A preview of LandMarks2017/Repères2017, which will install 10 artworks in Canada's national parks on the occasion of the country's sesquicentennial.
Chris Clarke and Bo Yeung. Yukon River at the Confluence at Klondike at Dawson City, April. Photo: Chris Clarke. Chris Clarke and Bo Yeung. Yukon River at the Confluence at Klondike at Dawson City, April. Photo: Chris Clarke.

Coming this June, LandMarks2017/Repères2017 is a network of collaborative, contemporary art projects across Canada’s national parks on the 150th anniversary of Canadian Confederation in 2017.

Curated by David Diviney, Ariella Pahlke and Melinda Spooner (a.k.a. ACT), Véronique Leblanc, Natalia Lebedinskaia, Kathleen Ritter and Tania Willard, this wide-ranging endeavour, which spans from coast to coast, offers some site-specific responses to the notion of Canada 150.

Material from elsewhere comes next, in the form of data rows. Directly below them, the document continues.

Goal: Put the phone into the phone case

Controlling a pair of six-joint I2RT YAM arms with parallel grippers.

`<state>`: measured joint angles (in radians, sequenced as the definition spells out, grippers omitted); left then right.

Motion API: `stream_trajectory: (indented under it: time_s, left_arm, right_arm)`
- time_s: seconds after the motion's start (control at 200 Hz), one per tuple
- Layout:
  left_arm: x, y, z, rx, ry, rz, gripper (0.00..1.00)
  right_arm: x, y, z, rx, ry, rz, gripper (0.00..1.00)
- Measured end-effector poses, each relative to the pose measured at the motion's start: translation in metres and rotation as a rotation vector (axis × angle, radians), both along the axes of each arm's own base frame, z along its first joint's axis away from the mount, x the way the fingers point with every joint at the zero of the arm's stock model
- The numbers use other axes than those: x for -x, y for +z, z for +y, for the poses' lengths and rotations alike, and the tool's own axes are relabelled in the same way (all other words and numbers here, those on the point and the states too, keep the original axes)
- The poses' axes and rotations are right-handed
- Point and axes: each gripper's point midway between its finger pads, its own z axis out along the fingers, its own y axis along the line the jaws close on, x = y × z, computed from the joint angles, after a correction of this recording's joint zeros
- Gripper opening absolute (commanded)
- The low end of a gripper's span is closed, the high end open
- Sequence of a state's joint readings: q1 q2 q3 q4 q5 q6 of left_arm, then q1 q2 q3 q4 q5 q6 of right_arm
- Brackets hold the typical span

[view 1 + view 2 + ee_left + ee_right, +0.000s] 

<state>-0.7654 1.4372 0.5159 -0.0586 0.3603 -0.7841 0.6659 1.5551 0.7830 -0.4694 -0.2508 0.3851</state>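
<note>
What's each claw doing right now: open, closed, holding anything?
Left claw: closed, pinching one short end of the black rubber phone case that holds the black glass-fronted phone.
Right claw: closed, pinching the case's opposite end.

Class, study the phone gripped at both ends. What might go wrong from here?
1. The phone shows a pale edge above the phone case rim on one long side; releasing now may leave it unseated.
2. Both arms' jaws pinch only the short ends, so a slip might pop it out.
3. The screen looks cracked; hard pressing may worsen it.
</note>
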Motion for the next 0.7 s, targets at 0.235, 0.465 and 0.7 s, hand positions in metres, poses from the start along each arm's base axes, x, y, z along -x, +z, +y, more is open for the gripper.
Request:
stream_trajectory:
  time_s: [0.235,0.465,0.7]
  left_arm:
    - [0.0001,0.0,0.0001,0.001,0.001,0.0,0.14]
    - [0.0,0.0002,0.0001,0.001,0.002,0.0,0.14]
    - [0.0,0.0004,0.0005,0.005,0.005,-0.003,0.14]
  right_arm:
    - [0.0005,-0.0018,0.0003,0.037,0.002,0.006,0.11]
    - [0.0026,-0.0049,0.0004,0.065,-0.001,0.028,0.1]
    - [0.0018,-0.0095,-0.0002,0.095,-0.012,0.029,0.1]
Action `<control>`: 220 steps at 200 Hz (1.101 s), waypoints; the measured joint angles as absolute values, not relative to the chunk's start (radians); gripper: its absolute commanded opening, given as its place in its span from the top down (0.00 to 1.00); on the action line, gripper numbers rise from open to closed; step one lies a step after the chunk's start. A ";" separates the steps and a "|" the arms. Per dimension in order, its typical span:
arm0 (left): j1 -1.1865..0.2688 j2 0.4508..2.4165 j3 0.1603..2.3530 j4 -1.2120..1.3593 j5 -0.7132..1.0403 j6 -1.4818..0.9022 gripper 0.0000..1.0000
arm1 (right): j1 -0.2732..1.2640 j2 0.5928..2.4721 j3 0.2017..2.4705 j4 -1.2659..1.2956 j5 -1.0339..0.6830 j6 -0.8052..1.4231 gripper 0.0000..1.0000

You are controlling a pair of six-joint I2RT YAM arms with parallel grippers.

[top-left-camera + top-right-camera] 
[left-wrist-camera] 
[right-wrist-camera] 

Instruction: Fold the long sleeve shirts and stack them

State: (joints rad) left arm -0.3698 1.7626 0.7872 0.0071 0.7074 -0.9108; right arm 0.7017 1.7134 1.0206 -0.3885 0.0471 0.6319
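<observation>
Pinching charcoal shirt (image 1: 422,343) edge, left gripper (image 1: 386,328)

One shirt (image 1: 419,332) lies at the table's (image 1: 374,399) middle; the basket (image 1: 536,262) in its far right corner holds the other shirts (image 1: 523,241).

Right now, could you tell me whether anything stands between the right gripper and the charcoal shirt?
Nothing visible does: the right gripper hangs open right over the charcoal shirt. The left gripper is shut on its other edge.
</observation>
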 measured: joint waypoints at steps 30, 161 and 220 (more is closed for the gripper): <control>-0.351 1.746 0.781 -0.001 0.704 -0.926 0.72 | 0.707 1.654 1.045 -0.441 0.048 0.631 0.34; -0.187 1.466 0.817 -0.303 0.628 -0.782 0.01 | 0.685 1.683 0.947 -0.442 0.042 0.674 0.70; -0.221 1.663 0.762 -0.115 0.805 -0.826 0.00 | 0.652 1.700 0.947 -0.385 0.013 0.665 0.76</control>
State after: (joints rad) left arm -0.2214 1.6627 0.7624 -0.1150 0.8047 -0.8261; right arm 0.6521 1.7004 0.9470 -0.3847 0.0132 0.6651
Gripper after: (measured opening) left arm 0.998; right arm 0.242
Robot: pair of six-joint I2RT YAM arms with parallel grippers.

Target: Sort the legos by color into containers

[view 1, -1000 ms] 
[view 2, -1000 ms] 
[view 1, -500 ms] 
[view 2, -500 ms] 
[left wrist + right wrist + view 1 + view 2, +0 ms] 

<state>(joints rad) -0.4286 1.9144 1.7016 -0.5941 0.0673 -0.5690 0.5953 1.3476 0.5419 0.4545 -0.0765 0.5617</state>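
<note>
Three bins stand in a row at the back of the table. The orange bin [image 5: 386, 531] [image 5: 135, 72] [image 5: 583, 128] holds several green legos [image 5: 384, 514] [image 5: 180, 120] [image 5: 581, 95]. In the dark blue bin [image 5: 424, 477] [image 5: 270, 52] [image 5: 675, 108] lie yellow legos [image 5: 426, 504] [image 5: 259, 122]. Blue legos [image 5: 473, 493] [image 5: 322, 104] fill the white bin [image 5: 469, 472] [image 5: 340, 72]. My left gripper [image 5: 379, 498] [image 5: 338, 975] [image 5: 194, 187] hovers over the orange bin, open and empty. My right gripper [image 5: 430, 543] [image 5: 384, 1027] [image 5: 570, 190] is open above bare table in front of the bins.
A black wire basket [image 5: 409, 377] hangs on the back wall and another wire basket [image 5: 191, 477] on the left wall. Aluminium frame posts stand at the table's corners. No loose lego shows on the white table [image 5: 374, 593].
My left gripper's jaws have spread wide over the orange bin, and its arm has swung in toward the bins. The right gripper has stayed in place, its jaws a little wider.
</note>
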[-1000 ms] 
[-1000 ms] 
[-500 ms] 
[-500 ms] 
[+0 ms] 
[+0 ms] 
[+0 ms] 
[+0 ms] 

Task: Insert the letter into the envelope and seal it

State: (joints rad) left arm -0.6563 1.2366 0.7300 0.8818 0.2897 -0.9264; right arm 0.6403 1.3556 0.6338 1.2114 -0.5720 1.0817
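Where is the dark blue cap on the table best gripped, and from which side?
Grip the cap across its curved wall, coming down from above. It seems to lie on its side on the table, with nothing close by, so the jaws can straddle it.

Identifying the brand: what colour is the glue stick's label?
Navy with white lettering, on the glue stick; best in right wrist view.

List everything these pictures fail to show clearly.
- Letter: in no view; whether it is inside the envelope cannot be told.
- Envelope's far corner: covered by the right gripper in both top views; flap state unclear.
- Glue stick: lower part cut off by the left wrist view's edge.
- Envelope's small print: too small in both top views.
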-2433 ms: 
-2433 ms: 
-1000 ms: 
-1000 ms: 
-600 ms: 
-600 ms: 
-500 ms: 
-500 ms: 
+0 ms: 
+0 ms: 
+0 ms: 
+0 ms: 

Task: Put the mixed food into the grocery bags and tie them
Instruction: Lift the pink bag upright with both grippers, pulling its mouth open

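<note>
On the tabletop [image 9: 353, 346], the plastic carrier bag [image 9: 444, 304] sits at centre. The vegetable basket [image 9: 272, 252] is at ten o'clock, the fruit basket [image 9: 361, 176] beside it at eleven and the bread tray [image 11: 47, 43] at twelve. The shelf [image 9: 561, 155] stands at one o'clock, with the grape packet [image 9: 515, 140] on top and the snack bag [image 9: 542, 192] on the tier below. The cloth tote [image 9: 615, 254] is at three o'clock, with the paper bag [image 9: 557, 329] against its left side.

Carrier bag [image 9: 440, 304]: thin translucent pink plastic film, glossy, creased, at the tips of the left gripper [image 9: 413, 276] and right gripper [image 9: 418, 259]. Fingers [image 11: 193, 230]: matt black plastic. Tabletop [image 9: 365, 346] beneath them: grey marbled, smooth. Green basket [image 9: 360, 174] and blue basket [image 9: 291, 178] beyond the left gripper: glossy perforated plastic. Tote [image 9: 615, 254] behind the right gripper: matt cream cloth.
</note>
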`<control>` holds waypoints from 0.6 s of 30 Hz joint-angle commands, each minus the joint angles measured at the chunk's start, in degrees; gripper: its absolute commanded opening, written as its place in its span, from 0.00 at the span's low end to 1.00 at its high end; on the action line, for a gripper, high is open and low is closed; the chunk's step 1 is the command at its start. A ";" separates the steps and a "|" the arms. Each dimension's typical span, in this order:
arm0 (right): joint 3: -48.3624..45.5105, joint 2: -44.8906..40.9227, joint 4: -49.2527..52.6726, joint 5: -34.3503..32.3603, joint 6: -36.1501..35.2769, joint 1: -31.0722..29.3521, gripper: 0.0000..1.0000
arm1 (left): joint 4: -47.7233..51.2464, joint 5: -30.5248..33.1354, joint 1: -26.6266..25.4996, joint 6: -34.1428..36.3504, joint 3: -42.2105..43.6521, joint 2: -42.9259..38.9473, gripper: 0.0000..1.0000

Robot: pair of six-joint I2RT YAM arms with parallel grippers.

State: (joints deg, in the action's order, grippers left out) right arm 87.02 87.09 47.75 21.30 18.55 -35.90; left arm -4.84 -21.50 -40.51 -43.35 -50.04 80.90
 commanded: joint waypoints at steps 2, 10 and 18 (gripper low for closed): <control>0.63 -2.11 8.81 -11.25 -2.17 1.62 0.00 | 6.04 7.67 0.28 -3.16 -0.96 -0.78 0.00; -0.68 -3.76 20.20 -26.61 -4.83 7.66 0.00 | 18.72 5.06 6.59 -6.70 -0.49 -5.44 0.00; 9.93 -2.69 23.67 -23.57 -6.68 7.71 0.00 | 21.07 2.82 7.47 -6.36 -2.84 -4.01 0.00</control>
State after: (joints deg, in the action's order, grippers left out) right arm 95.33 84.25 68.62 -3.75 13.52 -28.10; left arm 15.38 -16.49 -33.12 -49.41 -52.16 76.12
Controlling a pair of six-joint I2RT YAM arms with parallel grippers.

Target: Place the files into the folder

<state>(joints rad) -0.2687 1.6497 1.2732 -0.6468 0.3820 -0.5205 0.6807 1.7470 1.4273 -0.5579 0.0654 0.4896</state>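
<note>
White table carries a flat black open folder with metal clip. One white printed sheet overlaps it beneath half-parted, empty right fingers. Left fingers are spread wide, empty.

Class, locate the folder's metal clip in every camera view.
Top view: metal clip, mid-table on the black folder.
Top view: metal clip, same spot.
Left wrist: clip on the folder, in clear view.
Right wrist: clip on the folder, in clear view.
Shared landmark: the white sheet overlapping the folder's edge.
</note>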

“This anniversary marks an occasion to reflect on a land much older than 150 years, and to address the legacies of colonialism, the complex relationship between nationhood and cultural identity, as well as our relationship to nature in the face of present-day environmental and climatic crises,” say the curators. “Using art as a catalyst for discourse and social change, LandMarks2017/Repères2017 looks forward, and provides an opportunity to imagine, to speculate and to invent our futures through the eyes of artists, art students, communities and through the spirit of the land.”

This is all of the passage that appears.